Grand-Rue près de la COOP.

La sécurité en question à Vallorbe

Grand-Rue près de la COOP.

Grand-Rue près de la COOP.

On sait que depuis la mise en place du nouveau système de police à Vallorbe, le cadre de compétences des anciens agents de la police municipale a été restreint. En particulier, le droit d’user de la force publique et de retenir quelqu’un contre son gré leur a été enlevé, au profit des seuls gendarmes ou membres de la police cantonale. Cette nouveauté n’a, semble-t-il, pas échappé à la population du CEP (Centre d’enregistrement et de procédure), qui redouble d’activité délictueuse dans les commerces.

Les plus fréquemment visés sont les deux magasins Migros et COOP, voisins à la Grand-Rue, qui présentent un grand nombre d’articles attractifs, à disposition de chacun en rayon. Les membres du personnel des deux commerces en question sont unanimes pour déplorer le nouveau système de sécurité municipale. «Avant, on appelait et les agents étaient sur place en quelques minutes. En plus, lors d’une interpellation, le délinquant était menotté et reconduit au CEP en fourgon, ce qui sur le plan symbolique devait avoir une influence sur les autres requérants» explique une employée qui souhaite garder l’anonymat.

Actuellement, si les gendarmes viennent, ce qui n’est pas toujours le cas, un procès-verbal est dressé, mais il arrive fréquemment que le fautif puisse repartir libre et sans autre conséquence immédiate. ça n’est pas pour contribuer à la dissuasion.» «Je passe mon temps à faire de la prévention», explique un autre employé, qui précise: «Nous devons faire très attention et nous prenons sur le fait nombre de voleurs.
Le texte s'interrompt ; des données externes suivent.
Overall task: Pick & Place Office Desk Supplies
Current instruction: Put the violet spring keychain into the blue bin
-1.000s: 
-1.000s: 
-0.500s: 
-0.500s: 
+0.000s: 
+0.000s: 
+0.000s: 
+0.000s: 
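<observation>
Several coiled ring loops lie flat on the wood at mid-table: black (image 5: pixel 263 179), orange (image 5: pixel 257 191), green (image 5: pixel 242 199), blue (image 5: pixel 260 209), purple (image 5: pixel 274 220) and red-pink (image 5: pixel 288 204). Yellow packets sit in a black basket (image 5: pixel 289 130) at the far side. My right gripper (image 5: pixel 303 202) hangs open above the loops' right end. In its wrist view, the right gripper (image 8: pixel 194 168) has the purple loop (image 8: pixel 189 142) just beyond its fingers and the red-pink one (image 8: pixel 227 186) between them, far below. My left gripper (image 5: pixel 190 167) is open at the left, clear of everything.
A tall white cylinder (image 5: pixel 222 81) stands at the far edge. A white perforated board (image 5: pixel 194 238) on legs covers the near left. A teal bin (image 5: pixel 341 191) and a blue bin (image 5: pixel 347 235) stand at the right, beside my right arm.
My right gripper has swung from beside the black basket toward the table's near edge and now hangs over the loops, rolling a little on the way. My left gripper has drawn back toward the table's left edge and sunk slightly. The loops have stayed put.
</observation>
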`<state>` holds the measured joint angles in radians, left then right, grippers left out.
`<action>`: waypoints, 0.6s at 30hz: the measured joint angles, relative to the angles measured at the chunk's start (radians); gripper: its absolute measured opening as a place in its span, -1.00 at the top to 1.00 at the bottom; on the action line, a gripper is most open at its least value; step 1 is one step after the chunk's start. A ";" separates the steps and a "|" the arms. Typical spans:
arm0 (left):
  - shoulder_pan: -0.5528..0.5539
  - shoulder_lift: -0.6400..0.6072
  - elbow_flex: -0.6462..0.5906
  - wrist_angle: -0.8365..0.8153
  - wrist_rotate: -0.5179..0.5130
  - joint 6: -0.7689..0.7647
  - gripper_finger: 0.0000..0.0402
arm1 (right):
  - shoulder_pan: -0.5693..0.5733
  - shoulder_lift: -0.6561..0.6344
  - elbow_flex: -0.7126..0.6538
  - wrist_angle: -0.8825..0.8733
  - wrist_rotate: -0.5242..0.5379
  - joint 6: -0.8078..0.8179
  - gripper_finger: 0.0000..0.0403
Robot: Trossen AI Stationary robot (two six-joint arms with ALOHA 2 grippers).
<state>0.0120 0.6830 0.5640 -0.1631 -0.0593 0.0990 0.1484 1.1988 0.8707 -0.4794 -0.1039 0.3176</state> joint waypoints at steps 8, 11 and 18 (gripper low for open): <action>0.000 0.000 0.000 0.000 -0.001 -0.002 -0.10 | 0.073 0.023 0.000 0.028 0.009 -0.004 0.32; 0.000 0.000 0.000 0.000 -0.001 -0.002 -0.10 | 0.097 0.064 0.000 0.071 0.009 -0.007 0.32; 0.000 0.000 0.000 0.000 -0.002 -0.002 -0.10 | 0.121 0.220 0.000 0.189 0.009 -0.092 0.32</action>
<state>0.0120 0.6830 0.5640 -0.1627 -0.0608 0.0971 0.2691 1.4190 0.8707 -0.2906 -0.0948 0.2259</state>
Les articles les plus prisés sont les alcools et les cosmétiques». Les membres de la sécurité municipale font encore des rondes, mais leur présence n’est plus aussi dissuasive qu’avant. Pas plus que les système internes de surveillance.

Du champagne dans un sac à dos en toute impunité

Un autre témoignage fait état d’un cas de vol de bouteilles de champagne en nombre, mises dans un sac à dos, puis transportées calmement jusqu’à la gare. «J’ai suivi les voleurs pour tenter de leur reprendre leur sac», précise le collaborateur. «Ils avaient déjà disparu dans le train, et malgré le fait que j’aie appelé la gare de Lausanne, ils n’ont jamais été interpellés». Dans ce cas encore, la police municipale a déclaré ne pas pouvoir intervenir en raison des nouvelles normes réglementaires et les gendarmes ne sont, semble-t-il, jamais arrivés. Sur le plan technique, l’interpellation par des membres du personnel des magasins est délicate. On exige d’eux qu’ils soient en permanence au nombre de deux en présence de délinquants, ceci jusqu’à l’arrivée des forces de l’ordre.

Mais un tel dispositif n’est pas toujours possible en raison des effectifs tournants. Certains employés se plaignent aussi d’un manque manifeste de civilité et de politesse, les injures et agressions verbales étant légion. Sans vouloir pointer du doigt la population du CEP, il est toutefois clair que plus de 95 % des vols ou tentatives de vols sont le fait des requérants. «J’ai travaillé en ville, explique un autre employé, et nous avions moins de problèmes de ce type. Ce n’est pas normal, pour un bourg de moins de 4 000 habitants de devoir subir ce genre de comportements délictueux. En plus, suivant la provenance des intéressés, on n’est pas très rassuré de devoir les interpeller pour leur faire vider leurs poches». Au vu des témoignages recueillis, le problème est bien réel. Il est corroboré aussi bien par un sentiment général de ras-le-bol exprimé par la population que par d’autres indices, comme la démission du commandant actuel du service de sécurité municipale qui souhaite reprendre son véritable métier de policier.